September 25, 2013

Review: Chris Hemsworth and Daniel Brühl Feel the 'Rush'



Ron Howard's latest film about the 1976 Formula One racing season is a welcome departure for the journeyman filmmaker. Rush is an extraordinary true story told very lavishly without the baggage of most sports stories as it focuses on the sometimes intensely bitter and enthralling rivalry between drivers James Hunt and Niki Lauda. It thrills as a true-life drama and thrilling sports spectacle presented tightly in full cinematic glory.

Chris Hemsworth plays the hard partying, wreckless Englishman James Hunt to the socially awkward, precision obsessed Austrian Lauda (Daniel Brühl). Brühl is remarkably enticing and intriguing as he channels Lauda's affectations and demeanour, portraying the tightly wound driver with dry wit and a light playfulness. Hemsworth lives it up and reveals Hunt's maddening obsession with racing when he's not enjoying life and indulging all manners of vices.

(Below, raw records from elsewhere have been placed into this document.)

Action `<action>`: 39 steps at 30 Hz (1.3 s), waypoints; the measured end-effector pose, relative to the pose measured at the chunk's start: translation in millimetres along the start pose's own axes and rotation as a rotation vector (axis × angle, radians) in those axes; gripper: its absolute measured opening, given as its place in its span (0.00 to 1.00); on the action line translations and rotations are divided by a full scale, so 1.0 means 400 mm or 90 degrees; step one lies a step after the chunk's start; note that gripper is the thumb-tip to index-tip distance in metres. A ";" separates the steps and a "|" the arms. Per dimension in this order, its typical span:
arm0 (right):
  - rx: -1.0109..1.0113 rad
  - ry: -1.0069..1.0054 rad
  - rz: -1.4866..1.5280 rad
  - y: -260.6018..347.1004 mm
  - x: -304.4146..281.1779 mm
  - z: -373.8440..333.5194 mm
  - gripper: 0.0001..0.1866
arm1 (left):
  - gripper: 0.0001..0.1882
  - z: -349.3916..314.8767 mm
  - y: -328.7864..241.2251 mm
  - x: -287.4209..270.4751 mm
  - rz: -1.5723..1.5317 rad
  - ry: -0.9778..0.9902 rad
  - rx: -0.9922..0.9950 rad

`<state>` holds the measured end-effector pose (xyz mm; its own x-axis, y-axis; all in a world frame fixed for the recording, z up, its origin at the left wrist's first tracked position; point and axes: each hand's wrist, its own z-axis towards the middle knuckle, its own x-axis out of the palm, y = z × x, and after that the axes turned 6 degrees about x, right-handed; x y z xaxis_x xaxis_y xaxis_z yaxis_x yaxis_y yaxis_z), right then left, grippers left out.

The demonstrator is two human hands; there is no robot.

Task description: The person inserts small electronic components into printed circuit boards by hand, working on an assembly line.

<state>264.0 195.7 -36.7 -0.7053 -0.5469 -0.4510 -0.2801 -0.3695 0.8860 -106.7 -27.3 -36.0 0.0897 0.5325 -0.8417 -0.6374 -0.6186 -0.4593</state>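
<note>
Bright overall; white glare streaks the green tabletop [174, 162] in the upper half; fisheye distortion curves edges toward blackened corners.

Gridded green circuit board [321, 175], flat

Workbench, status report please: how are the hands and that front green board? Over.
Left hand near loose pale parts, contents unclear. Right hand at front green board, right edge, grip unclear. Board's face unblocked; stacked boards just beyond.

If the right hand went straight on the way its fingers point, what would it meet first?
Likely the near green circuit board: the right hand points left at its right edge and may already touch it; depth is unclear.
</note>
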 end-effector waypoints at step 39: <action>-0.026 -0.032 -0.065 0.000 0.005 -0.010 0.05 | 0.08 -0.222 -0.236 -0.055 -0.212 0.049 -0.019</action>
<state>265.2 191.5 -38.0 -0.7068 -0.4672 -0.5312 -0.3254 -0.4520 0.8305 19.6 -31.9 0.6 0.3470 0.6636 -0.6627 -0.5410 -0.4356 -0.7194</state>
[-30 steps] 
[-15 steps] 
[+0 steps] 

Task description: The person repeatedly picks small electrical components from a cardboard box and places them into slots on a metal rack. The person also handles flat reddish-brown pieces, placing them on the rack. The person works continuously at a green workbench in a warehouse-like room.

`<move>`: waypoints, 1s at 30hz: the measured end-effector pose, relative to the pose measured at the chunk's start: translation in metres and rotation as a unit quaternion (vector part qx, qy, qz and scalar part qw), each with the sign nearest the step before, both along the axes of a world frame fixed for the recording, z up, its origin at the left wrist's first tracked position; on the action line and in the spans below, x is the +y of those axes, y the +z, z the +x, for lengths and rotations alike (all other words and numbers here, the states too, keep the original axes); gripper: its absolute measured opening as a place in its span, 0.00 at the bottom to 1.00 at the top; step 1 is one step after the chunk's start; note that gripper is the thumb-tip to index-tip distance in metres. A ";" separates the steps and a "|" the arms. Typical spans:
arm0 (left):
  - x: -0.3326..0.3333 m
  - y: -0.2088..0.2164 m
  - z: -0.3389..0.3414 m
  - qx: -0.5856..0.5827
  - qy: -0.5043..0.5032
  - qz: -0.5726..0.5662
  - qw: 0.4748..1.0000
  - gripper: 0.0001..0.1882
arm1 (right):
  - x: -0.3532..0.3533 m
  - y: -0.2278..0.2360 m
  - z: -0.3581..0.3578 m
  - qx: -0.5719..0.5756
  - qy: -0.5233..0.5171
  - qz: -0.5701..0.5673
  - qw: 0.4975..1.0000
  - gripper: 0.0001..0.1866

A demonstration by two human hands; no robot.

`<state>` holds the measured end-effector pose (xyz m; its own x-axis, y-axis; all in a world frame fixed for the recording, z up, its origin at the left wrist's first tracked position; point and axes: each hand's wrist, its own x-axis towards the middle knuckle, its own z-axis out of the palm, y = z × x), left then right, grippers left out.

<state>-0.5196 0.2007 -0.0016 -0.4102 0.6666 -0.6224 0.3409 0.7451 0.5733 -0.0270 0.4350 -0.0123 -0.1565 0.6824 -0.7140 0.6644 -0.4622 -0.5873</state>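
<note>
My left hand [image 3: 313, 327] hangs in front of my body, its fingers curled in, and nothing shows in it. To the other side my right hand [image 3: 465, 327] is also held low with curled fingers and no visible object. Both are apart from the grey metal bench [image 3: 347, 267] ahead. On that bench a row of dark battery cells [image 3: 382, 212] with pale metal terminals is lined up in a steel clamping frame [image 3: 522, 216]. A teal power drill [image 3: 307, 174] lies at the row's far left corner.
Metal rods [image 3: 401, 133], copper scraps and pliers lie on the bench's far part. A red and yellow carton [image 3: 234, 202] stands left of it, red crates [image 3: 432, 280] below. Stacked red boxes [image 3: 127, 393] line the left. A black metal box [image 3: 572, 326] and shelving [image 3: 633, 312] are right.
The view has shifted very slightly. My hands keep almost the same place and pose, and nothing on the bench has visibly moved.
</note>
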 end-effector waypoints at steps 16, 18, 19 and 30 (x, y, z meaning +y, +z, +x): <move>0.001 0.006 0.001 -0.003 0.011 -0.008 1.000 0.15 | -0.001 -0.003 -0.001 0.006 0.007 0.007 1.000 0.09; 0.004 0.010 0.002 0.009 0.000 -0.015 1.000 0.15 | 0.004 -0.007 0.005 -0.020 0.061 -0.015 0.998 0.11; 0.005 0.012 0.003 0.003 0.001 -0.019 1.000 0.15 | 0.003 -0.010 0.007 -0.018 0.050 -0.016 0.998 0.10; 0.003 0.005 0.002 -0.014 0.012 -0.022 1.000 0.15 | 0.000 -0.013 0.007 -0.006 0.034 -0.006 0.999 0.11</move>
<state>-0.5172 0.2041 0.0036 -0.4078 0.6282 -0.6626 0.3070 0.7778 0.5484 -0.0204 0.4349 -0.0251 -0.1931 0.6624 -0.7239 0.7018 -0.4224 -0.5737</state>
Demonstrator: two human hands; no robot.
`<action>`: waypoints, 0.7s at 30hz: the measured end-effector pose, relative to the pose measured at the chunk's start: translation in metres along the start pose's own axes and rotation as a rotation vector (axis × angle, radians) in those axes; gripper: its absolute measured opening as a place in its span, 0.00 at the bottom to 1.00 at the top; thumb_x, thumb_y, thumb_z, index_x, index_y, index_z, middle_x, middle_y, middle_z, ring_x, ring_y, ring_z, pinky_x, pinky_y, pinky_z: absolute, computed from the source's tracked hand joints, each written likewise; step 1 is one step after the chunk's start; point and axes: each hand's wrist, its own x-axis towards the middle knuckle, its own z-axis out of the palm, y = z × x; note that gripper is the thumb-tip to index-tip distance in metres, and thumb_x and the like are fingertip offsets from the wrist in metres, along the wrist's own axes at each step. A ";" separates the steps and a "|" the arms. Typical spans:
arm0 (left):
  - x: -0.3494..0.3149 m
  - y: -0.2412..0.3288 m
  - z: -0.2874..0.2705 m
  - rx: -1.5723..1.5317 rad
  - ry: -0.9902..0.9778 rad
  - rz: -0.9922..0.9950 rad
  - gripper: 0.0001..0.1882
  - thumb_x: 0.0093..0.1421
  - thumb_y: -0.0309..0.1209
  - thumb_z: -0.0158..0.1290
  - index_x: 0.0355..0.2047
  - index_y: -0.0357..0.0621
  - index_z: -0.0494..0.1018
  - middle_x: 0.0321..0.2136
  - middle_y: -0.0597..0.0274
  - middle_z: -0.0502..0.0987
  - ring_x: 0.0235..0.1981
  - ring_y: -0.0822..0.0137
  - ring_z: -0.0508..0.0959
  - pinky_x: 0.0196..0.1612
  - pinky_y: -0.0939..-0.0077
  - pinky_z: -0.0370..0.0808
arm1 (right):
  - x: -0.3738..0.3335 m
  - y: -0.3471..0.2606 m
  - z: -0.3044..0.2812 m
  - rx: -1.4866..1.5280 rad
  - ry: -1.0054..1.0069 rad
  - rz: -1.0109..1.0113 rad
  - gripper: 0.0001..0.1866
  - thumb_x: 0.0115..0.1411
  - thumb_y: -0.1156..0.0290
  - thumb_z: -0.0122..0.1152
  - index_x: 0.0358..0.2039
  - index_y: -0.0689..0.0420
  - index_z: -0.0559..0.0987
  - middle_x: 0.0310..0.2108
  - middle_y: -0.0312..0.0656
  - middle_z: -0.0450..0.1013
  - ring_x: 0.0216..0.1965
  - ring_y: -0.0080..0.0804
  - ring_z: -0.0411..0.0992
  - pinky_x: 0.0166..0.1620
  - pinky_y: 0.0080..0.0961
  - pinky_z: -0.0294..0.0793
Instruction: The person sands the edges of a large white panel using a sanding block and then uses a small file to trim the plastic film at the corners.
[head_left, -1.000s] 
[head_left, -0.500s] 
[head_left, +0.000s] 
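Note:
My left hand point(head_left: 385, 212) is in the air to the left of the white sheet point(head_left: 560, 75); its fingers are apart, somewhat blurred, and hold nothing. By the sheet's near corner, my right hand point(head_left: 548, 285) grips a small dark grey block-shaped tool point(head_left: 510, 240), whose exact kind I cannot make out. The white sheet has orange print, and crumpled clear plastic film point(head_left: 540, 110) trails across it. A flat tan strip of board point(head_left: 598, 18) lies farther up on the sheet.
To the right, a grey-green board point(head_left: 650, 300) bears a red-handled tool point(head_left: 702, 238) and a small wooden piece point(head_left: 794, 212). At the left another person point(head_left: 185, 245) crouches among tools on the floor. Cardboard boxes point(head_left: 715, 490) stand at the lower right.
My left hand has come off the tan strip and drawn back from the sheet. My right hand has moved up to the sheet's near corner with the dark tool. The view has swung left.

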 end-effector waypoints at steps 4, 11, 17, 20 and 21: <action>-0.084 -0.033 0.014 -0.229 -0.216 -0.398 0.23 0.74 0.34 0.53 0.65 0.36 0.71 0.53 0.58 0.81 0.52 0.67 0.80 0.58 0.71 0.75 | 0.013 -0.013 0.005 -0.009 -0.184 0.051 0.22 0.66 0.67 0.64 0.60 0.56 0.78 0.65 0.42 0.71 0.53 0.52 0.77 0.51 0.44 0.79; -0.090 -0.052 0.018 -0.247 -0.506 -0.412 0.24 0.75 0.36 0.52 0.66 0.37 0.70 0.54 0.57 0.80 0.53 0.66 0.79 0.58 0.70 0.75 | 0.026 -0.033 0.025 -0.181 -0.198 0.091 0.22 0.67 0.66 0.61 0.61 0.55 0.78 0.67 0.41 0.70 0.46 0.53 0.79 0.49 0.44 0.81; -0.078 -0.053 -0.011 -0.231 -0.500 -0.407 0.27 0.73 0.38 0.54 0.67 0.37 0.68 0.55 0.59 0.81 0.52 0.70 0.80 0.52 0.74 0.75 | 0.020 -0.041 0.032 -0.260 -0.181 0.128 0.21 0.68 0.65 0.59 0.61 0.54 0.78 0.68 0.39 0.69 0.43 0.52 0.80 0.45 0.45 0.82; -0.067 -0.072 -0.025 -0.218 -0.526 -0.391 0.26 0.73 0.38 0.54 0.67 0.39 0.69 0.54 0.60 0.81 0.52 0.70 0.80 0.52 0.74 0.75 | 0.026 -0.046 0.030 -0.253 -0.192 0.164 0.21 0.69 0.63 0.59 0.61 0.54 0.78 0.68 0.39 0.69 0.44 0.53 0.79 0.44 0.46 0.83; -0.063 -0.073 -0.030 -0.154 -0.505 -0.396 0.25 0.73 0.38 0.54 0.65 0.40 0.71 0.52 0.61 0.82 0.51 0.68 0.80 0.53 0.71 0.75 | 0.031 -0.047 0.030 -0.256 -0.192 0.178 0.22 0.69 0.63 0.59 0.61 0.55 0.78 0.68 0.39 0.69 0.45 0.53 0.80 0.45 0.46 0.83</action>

Screenwriter Peter Morgan (The Queen) strips the story down to the bare essentials, only exploring part of the pair's careers and personal lives with a healthy dose of dramatization. Lauda lives by a hard rule. He knows every race could be his last and accepts nothing more than a 20% chance of death before driving. While fairly predictable and by-the-numbers plotting wise, Morgan and Howard use racing to form the story's narrative, driving past any plot bumps.

Dogma cinematographer Anthony Dod Mantle's touch is felt in every frame on screen. His almost period, grainy, stylish aesthetic intermixed with archival race footage builds the film beautifully. The '70s European setting is so much fun and intriguing cinematically. Hans Zimmer accents the film well with a pulsating theme. Its overall construction and executed feel true to the spirit of racing and these characters.

It's a fairy tight film so laser focused on these two men in one year and virtually nothing else. It's only major misstep is the very ending and coda that's almost the complete antithesis of the how the rest of the film is constructed. Brühl has a clunky voiceover as the two say their goodbyes and exchange regards after the world championship. With a throwaway line mixed with footage of their real life counterparts, he mentions Hunt's later celebrity life and early death at age 45. By making it a part of the film's proper story, it brings us out of the moment in time. Hunt's peak and Lauda's later reclaimed glory voiced explicitly are jarring and out of place.

Howard adeptly gets across the skill, strategy, and precision involved in Formula One racing. Hemsworth and Brühl's chemistry as Hunt and Lauda is compelling as they walk a tote rope of utter hatred and contempt with admiration and respect. It's a conventional yet daring film about somewhat unlikeable protagonists with memorable performances by Hemsworth and Brühl.